Test data quality in a Databricks pipeline
Last modified on 20-Nov-24
Use this guide as an example for how to set up and use Soda to test the quality of data in a Databricks pipeline. Automatically catch data quality issues after ingestion or transformation, and before using the data to train a machine learning model.
About this guide
Prerequisites
Create a Soda Cloud account
Connect Soda Cloud to Soda Library and data source
Write checks for data quality
Post-ingestion checks
Post-transformation checks
Invoke Soda in Databricks notebooks
Review check results in Soda Cloud
Review check results in a Unity dashboard
Go further
About this guide
The instructions below offers an example of how to execute Soda Checks Language (SodaCL) checks for data quality within a Databricks pipeline that handles data which trains a machine learning (ML) model.
For context, this guide demonstrates a Data Scientist and Data Engineer working with Human Resources data to build a forecast model for employee attrition. The Data Engineer, working with a Data Scientist, uses a Databricks notebook to gather data from SQL-accessible dataset, transforms the data into the correct format for their ML model, then uses the data to train the model.
Though they do not have direct access to the data to be able to resolve issues themselves, the Data Engineer can use Soda to detect data quality issues before the data model trains on poor-quality data.
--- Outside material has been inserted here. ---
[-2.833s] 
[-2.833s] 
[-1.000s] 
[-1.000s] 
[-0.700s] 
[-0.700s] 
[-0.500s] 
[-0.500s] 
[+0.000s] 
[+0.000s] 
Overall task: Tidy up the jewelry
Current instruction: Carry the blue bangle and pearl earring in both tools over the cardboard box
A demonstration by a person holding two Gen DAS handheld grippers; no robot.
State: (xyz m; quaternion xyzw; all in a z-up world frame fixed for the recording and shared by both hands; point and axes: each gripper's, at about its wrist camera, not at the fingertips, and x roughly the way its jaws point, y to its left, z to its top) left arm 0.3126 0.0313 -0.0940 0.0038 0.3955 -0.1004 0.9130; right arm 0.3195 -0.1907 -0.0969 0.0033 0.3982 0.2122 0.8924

The pipeline the Data Engineer creates includes various SodaCL checks embedded at two stages in the pipeline: after data ingestion and after data transformation. At the end of the process, the pipeline stores the checks’ metadata in a Databricks table which feeds into a data quality dashboard. The Data Engineer utilizes Databricks workflows to schedule this process on a daily basis.
Prerequisites
The Data Engineer in this example uses the following:
- Python 3.8, 3.9, or 3.10
- Pip 21.0 or greater
- a Databricks account
- access to a Unity catalog
Create a Soda Cloud account
To validate an account license or free trial, Soda Library must communicate with a Soda Cloud account via API keys. You create a set of API keys in your Soda Cloud account, then use them to configure the connection to Soda Library.
- In a browser, the Data Engineer navigates to cloud.soda.io/signup to create a new Soda account, which is free for a 45-day trial.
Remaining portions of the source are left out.